IFA National Sheep Chairman Sean Dennehy said with Brexit negotiations on a knife edge and the UK such a major player in the sheep meat sector on the EU market and also as the main import destination for New Zealand lamb, it would be madness for EU negotiators to make any offer to New Zealand at this time in the EU/NZ trade negotiations.
Sean Dennehy said New Zealand is only filling about half of their existing 228,254t quota on sheep meat into the EU in recent years. “There is no basis to increase the New Zealand Tariff Rate Quota on sheep meat. Any attempt to do so can only be interpreted by European sheep farmers as a sell-out or a sacrifice of the sector for benefits in other trade areas,” he said.

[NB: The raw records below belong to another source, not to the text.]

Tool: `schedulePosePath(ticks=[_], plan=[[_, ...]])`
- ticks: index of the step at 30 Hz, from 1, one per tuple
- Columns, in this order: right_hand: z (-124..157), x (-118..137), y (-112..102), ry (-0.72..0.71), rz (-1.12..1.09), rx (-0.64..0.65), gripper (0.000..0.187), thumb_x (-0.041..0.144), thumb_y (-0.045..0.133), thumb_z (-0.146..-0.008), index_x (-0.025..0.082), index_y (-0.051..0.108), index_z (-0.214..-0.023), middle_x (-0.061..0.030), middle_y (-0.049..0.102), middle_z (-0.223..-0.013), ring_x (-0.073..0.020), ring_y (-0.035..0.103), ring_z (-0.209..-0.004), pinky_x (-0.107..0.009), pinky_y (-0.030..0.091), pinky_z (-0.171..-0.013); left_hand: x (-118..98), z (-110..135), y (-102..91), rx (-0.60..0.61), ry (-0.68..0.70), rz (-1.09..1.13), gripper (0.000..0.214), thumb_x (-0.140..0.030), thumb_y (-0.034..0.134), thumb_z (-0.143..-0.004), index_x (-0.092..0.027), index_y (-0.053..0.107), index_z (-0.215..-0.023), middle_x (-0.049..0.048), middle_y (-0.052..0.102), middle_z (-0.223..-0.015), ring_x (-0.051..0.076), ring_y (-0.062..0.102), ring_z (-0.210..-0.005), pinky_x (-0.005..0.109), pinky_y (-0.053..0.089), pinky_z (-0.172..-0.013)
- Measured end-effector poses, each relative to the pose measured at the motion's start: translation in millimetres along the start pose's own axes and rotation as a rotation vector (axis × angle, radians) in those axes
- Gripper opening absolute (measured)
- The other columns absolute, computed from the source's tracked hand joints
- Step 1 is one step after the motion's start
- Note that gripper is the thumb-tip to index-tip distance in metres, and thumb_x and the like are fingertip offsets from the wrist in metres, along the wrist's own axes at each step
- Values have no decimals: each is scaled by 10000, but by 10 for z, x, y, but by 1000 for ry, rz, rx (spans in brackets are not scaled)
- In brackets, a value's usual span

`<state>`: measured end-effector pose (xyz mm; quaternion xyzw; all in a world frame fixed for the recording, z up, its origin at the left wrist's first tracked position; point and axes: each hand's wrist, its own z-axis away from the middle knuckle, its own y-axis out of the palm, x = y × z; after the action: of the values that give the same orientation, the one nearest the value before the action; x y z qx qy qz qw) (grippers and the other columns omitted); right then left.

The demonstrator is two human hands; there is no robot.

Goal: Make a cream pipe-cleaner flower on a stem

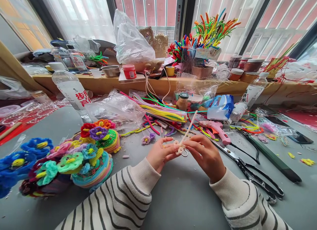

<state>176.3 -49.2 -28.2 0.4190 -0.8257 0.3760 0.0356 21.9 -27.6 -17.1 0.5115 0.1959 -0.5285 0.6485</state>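
Desk (pixel 183 207), grey, smooth-topped: carries all items below; the stretch between the forearms lies bare, probably as working room.

Cluster of multicoloured fuzzy flowers (pixel 70 162), blue, green, pink, red, with yellow centres: at the left of the desk, massed together, seemingly set aside from the hands.

Bundle of long fuzzy stems (pixel 162 112), yellow, pink, white and green: beyond the hands, lying roughly crosswise, likely within reach as stock.

Flat dark-green bar (pixel 274 160): at the right, slanting away from the person.

Scissors (pixel 241 164), metal blades, black looped handles: beside the right forearm, handles nearer the person, which would suit a quick pick-up.

Left hand (pixel 159 154): raised over the desk; fingers pinching the curled end of the pale workpiece, apparently to steady it.

Right hand (pixel 206 155): opposite the left; fingers closed on the same piece near the foot of its straight part, presumably to guide it.

Pink glue gun (pixel 220 132), black cord: beyond the right hand, resting on the desk, untouched.

Pale cream-pink fuzzy stem (pixel 190 127): between the two hands, clear of the desk. Long axis steep; free tip points up and away, leaning right.

Small pale curls (pixel 180 146): at the stem's lower end, partly hidden by fingers.
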Motion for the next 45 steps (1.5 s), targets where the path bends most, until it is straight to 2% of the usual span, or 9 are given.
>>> schedulePosePath(ticks=[6,14,20,25,31,36,41,43,45], plan=[[5,-34,28,-102,153,22,220,86,452,-739,226,539,-885,-45,520,-769,-140,488,-700,-252,428,-594,-5,6,14,-20,25,-39,413,-87,663,-531,-141,377,-825,31,592,-637,121,589,-547,258,489,-594],[-6,-54,89,-139,294,106,160,123,408,-768,188,526,-855,-55,559,-804,-154,486,-714,-270,407,-627,32,-6,36,-83,118,-80,418,-104,670,-521,-164,336,-764,-1,585,-566,121,584,-523,311,476,-625],[-36,14,107,-78,285,79,97,152,425,-763,162,519,-786,-66,552,-760,-165,486,-726,-275,405,-637,69,-34,22,-40,322,-196,420,-138,650,-535,-187,295,-753,-37,563,-549,125,580,-546,299,478,-588],[-23,48,149,98,130,63,71,172,437,-751,169,506,-737,-48,521,-727,-152,474,-695,-262,396,-603,101,-19,27,-68,566,-425,338,-200,603,-593,-200,314,-769,-34,543,-591,128,577,-579,268,473,-584],[-15,95,185,414,-129,54,97,242,465,-729,166,487,-672,-21,483,-659,-116,427,-553,-246,366,-508,116,29,47,-77,703,-568,251,-219,548,-647,-210,321,-755,-17,549,-638,129,587,-625,238,465,-607],[-23,108,196,768,-526,104,187,326,518,-685,147,492,-639,6,466,-593,-88,396,-513,-212,328,-469,139,19,31,-65,804,-721,208,-181,495,-686,-210,303,-762,-6,547,-678,130,591,-679,235,458,-639],[-20,63,173,1173,-1109,207,174,312,545,-659,144,500,-646,65,314,-497,-32,236,-405,-164,165,-365,194,3,0,-63,983,-996,131,-159,420,-728,-207,309,-778,-1,539,-703,134,586,-690,262,449,-642],[-31,47,144,1215,-1292,277,153,286,559,-647,144,513,-681,63,311,-526,-24,217,-406,-158,137,-358,184,9,2,-52,1000,-995,135,-157,429,-723,-205,315,-777,5,550,-715,134,584,-703,268,448,-656],[-49,40,113,1179,-1315,330,162,287,552,-658,144,525,-731,62,309,-531,-21,205,-403,-155,133,-357,144,11,10,-52,932,-874,175,-169,463,-705,-203,309,-781,-2,550,-697,130,587,-683,268,457,-649]])
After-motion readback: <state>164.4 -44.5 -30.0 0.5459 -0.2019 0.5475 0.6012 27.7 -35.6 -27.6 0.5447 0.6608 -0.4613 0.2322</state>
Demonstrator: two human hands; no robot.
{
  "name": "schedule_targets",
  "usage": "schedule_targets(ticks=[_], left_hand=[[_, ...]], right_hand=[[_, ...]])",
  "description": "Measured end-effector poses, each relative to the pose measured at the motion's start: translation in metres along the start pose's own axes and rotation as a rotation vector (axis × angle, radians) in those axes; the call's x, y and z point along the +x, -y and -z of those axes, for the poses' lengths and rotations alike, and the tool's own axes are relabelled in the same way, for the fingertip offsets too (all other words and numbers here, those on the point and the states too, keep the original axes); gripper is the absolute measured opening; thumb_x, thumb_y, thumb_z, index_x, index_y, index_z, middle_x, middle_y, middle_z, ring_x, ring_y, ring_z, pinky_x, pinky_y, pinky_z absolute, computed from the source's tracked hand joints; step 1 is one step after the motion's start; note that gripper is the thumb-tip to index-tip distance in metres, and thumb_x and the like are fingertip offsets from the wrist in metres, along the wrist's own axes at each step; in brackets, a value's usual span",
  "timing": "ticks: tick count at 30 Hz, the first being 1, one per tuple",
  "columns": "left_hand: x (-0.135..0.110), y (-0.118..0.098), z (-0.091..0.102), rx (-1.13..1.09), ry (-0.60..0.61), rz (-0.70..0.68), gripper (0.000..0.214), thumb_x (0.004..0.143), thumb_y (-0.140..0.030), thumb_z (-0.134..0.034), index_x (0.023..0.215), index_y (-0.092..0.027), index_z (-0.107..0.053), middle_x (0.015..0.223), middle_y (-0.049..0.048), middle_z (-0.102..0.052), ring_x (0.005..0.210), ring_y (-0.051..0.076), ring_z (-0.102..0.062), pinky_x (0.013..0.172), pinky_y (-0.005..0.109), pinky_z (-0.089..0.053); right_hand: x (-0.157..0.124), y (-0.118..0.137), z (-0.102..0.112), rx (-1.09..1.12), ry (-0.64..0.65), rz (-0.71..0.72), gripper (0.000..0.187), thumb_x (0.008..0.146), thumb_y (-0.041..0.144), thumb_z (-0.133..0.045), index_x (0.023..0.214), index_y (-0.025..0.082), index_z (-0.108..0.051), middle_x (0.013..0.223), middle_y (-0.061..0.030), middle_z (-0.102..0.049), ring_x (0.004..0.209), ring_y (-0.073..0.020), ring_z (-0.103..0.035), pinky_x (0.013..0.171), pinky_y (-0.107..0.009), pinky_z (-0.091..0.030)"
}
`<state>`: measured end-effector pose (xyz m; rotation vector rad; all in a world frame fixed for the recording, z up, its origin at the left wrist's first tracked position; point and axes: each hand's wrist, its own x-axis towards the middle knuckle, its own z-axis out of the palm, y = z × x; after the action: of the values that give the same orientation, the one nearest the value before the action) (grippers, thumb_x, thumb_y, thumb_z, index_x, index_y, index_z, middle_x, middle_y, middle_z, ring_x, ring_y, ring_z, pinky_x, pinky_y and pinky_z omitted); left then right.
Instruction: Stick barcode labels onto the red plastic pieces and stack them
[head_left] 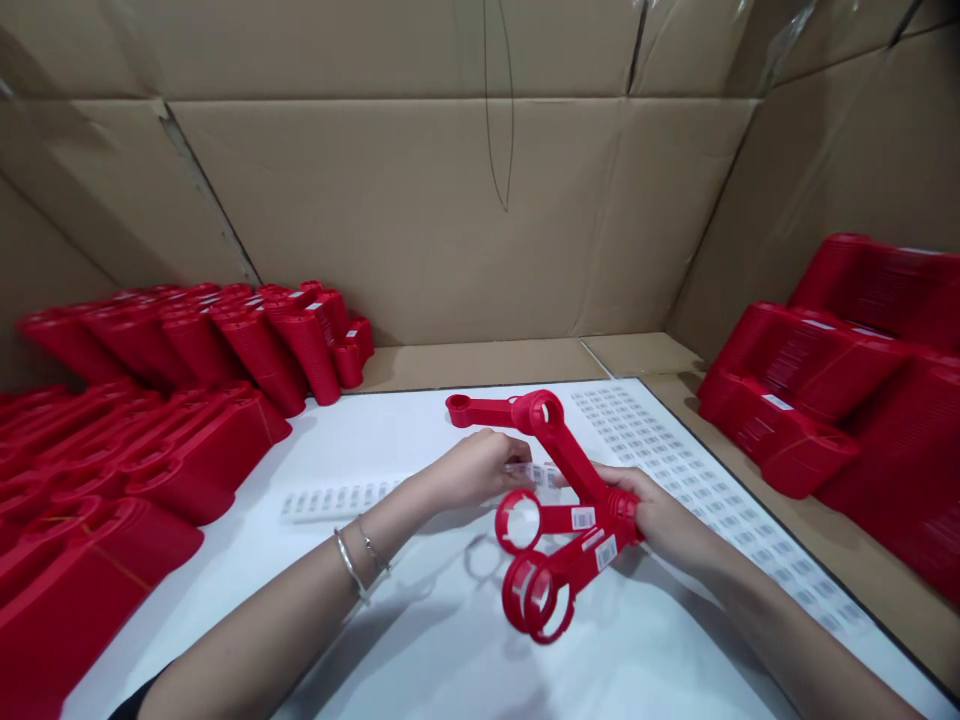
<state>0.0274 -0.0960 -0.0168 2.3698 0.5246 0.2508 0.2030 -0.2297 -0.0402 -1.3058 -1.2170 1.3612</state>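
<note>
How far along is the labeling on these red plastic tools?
Done: the stacks on both sides show some white labels. In hand: the right hand grips a red plastic tool; the left hand is at a label strip. Left: the barcode sheet holds many labels.

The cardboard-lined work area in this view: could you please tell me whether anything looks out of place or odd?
A thin dark line, perhaps a wire or thread, loops down the cardboard back wall, which looks odd against the board. The stacked red plastic pieces look orderly.
</note>
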Motion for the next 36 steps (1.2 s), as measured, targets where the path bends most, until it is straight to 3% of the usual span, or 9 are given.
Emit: schedule_targets(ticks=[3, 10, 14, 19, 22, 27, 33, 36], left_hand=[[-0.003, -0.006, 0.003, 0.004, 0.065, 0.013, 0.015, 0.078, -0.022, -0.053, 0.066, -0.013, -0.056, 0.066, 0.0039, -0.060, 0.058, 0.013, -0.052, 0.055, 0.025, -0.039], [-0.003, -0.010, -0.001, -0.029, 0.027, 0.006, 0.012, 0.078, -0.021, -0.053, 0.075, -0.013, -0.061, 0.072, 0.0056, -0.062, 0.062, 0.014, -0.053, 0.058, 0.026, -0.040], [-0.004, -0.012, 0.004, -0.019, 0.061, 0.029, 0.017, 0.080, -0.025, -0.052, 0.070, -0.013, -0.060, 0.069, 0.0048, -0.060, 0.061, 0.013, -0.051, 0.056, 0.025, -0.037], [-0.005, -0.007, 0.018, 0.065, -0.036, 0.034, 0.020, 0.074, -0.032, -0.060, 0.067, -0.014, -0.054, 0.064, -0.0001, -0.052, 0.059, 0.011, -0.042, 0.052, 0.024, -0.029], [-0.005, -0.007, 0.021, 0.118, -0.083, 0.045, 0.026, 0.073, -0.030, -0.060, 0.058, -0.015, -0.045, 0.055, -0.0031, -0.040, 0.053, 0.009, -0.033, 0.048, 0.023, -0.023], [-0.008, -0.014, 0.016, 0.125, -0.082, -0.001, 0.024, 0.075, -0.017, -0.052, 0.054, -0.014, -0.041, 0.053, -0.0032, -0.040, 0.051, 0.008, -0.031, 0.048, 0.024, -0.022], [-0.010, -0.016, 0.013, 0.141, -0.070, -0.032, 0.031, 0.075, -0.013, -0.051, 0.050, -0.015, -0.031, 0.048, -0.0035, -0.034, 0.049, 0.008, -0.028, 0.047, 0.025, -0.020], [-0.010, -0.014, 0.012, 0.154, -0.085, -0.041, 0.027, 0.079, -0.018, -0.052, 0.054, -0.014, -0.040, 0.054, -0.0022, -0.043, 0.052, 0.009, -0.035, 0.048, 0.024, -0.023]], right_hand=[[-0.001, -0.002, 0.000, 0.050, -0.009, -0.052, 0.041, 0.074, 0.017, -0.049, 0.113, 0.020, -0.062, 0.087, -0.0045, -0.065, 0.052, -0.0098, -0.053, 0.050, -0.022, -0.042], [-0.002, 0.000, -0.002, 0.039, -0.015, -0.041, 0.035, 0.069, 0.019, -0.054, 0.100, 0.020, -0.069, 0.111, -0.0068, -0.061, 0.053, -0.0087, -0.053, 0.050, -0.022, -0.043], [0.000, -0.001, 0.001, 0.078, 0.011, -0.032, 0.038, 0.071, 0.017, -0.051, 0.106, 0.019, -0.066, 0.109, -0.0071, -0.062, 0.051, -0.0087, -0.054, 0.045, -0.021, -0.040], [0.000, -0.001, 0.012, 0.079, -0.084, -0.017, 0.048, 0.073, 0.021, -0.050, 0.121, 0.017, -0.057, 0.082, -0.0076, -0.066, 0.050, -0.0112, -0.052, 0.046, -0.022, -0.040], [-0.001, -0.002, 0.017, 0.055, -0.120, -0.013, 0.047, 0.071, 0.022, -0.053, 0.118, 0.017, -0.060, 0.093, -0.0095, -0.065, 0.054, -0.0118, -0.054, 0.052, -0.025, -0.044], [-0.001, -0.007, 0.020, 0.127, -0.122, -0.009, 0.045, 0.069, 0.018, -0.055, 0.113, 0.017, -0.063, 0.096, -0.0091, -0.065, 0.049, -0.0086, -0.051, 0.055, -0.025, -0.047], [-0.004, -0.003, 0.019, 0.140, -0.136, 0.015, 0.034, 0.073, 0.024, -0.061, 0.107, 0.019, -0.066, 0.099, -0.0085, -0.065, 0.069, -0.0148, -0.060, 0.064, -0.025, -0.050], [-0.004, -0.001, 0.020, 0.113, -0.121, 0.013, 0.034, 0.075, 0.024, -0.060, 0.108, 0.019, -0.066, 0.107, -0.0098, -0.063, 0.072, -0.0175, -0.062, 0.061, -0.027, -0.050]])
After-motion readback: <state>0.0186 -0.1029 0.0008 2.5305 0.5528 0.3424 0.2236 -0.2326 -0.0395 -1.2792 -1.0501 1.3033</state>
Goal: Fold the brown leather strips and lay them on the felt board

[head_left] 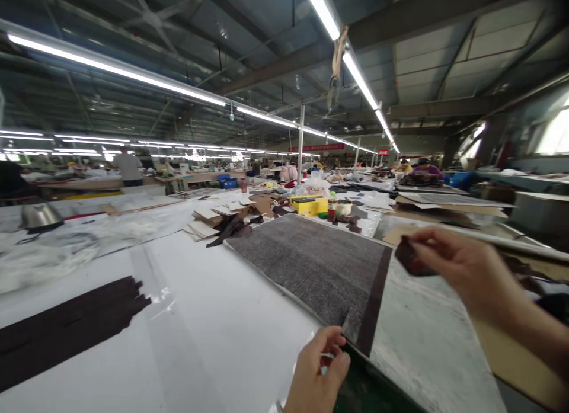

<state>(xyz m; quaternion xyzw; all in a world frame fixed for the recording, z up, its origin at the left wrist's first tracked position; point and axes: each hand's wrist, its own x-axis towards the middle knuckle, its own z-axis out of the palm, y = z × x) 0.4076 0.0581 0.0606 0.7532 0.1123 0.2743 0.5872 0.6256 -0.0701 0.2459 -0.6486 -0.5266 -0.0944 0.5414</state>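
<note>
My right hand [469,271] is raised at the right, with thumb and fingers closed on a small dark brown piece of material [413,258]; it looks like leather or cloth, but I cannot tell which. My left hand [317,368] is low in the middle, fingers curled in a pinch at the near corner of a grey textured sheet [306,259]. A small pale sliver stands just above its fingertips; whether they hold it is unclear. Along the sheet's right edge runs a dark brown strip [373,306]. Beneath lies a pale, smeared board [427,336].
Dark brown strips [66,324] lie on the white tabletop [213,318] at left. Behind the sheet are stacked cards [207,217], a yellow box [310,205] and scraps. A metal kettle [41,217] and clear plastic [57,253] sit far left. Other people work farther back.
</note>
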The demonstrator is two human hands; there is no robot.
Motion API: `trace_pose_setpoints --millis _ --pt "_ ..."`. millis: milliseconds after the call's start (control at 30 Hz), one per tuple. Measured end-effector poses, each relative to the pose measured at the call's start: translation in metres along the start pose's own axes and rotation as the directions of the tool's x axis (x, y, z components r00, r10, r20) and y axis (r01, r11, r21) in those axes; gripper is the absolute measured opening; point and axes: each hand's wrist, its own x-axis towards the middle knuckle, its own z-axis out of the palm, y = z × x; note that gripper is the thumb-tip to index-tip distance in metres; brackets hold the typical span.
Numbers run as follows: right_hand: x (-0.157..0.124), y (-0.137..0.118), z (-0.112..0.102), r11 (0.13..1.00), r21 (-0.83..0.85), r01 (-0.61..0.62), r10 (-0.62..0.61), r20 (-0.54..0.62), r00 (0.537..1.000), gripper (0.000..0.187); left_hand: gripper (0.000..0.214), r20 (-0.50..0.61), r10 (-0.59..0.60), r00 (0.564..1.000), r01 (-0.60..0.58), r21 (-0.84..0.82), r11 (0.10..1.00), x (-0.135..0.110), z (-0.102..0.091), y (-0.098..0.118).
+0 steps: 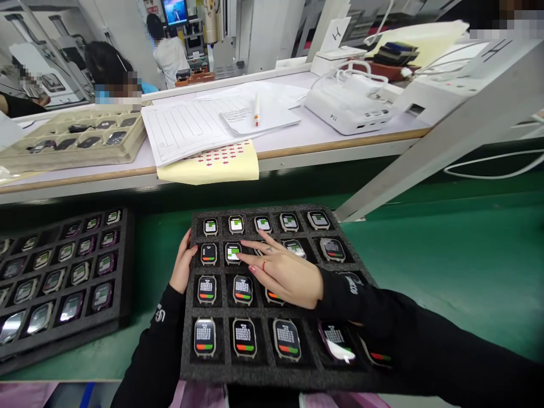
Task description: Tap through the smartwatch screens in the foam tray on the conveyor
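A black foam tray (272,371) lies in front of me on the green belt, holding several smartwatches with lit screens. My right hand (283,269) reaches across it with fingers stretched out, the index fingertip touching the screen of a watch (233,253) in the second row. My left hand (182,266) rests open against the tray's left edge, holding nothing. Both arms wear black sleeves.
A second black tray of watches (59,334) sits at the left on the belt. Behind, a white shelf carries a beige tray (127,150), paper forms (191,127), a yellow sticker sheet (212,164) and a white device (352,102). A slanted white bar (425,147) crosses the right. People work beyond.
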Motion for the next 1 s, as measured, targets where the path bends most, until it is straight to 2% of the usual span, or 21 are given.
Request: trace_pose_setpoints --millis 233,433,733,1000 --pt "0.017 0.0 0.012 0.998 0.037 0.06 -0.061 0.024 0.998 0.04 0.062 -0.034 -0.01 0.999 0.01 0.011 1.0 0.003 -0.002 -0.002" --pt "0.019 0.003 0.017 0.999 0.016 0.049 -0.05 0.048 0.998 0.041 0.063 -0.035 -0.012 0.999 0.012 0.011 1.0 0.004 -0.001 -0.002" --pt "0.003 0.006 -0.006 0.998 -0.045 -0.047 0.044 -0.058 0.997 0.044 0.064 -0.032 -0.05 0.998 0.051 0.003 0.999 0.001 0.0 0.003" --pt "-0.02 0.016 -0.021 0.992 -0.077 -0.104 0.103 -0.016 0.995 0.043 0.064 -0.038 -0.06 0.997 0.06 0.011 0.998 0.0 0.0 0.004"
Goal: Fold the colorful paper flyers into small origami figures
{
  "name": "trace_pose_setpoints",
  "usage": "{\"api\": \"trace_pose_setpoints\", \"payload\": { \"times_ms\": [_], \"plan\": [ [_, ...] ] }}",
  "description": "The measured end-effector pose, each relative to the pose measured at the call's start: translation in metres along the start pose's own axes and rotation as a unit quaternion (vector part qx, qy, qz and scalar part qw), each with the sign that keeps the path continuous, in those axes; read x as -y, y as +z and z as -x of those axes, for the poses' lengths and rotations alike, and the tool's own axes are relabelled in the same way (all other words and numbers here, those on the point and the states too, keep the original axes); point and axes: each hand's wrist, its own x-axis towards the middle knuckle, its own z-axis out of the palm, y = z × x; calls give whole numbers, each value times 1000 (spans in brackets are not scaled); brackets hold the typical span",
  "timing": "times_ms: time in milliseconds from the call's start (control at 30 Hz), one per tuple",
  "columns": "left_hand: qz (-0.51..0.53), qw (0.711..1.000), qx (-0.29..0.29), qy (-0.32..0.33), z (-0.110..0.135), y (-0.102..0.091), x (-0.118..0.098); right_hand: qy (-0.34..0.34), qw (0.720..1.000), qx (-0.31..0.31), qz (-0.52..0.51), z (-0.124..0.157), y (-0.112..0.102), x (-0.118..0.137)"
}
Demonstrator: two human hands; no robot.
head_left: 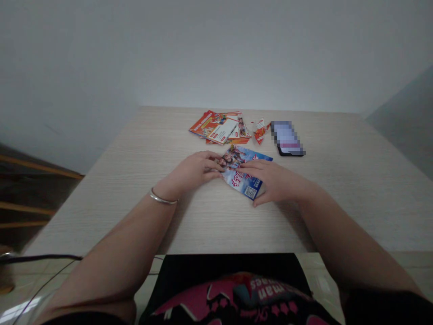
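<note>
A blue printed leaflet [244,175] with a QR code lies flat on the pale wooden table [135,180]. My left hand [194,170], a silver bangle on its wrist, rests with curled fingertips pressing the leaflet's left edge. My right hand [275,181] lies flat with fingers stretched along the leaflet's right edge, thumb by the QR corner. Both hands pin the leaflet to the table.
A pile of red and orange leaflets [219,127] lies farther back at the table's middle. A small folded red paper piece [260,131] sits beside it. A dark phone [287,139] lies to the right. A black cable [40,258] runs past the table's near left corner.
</note>
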Motion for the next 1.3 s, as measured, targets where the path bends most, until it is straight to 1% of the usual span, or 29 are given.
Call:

On Brexit, Sean Dennehy said the EU has to insist that the traditional historic volumes going from New Zealand into the UK market go with the UK, and in turn are removed from the EU quota. “In practice this would mean that the EU quota post-Brexit would halve. This has to be part of Brexit and any new trade deal between the EU and NZ.”
Sean Dennehy said he has discussed the New Zealand import problem with Agriculture Minister Michael Creed and outlined the strong IFA view that there can be no concessions to New Zealand. All imports must meet EU standards and the Brexit dilemma must be satisfactorily resolved. IFA is also lobbying the EU Commission and MEPs on the issues.
“New Zealand already has more access to the valuable EU single market than any other country, including EU member states, without paying any taxes and without meeting EU standards on key issues like traceability and the environment,” he said.
Sean Dennehy called on the EU negotiators to pull back and insist that the standards applied to New Zealand sheep meat imports are similar to those imposed on Irish and European sheep farmers, like electronic identification and strict standards on environmental controls.
He said “This is what the EU Green Deal, Farm to Fork and Biodiversity strategies are all about, a level playing field and higher standards. We need to see this in action in trade deals. Anything less is a total contradiction and making a mockery out of all the EU Commission has said over the last few weeks on the Green Deal and standards.”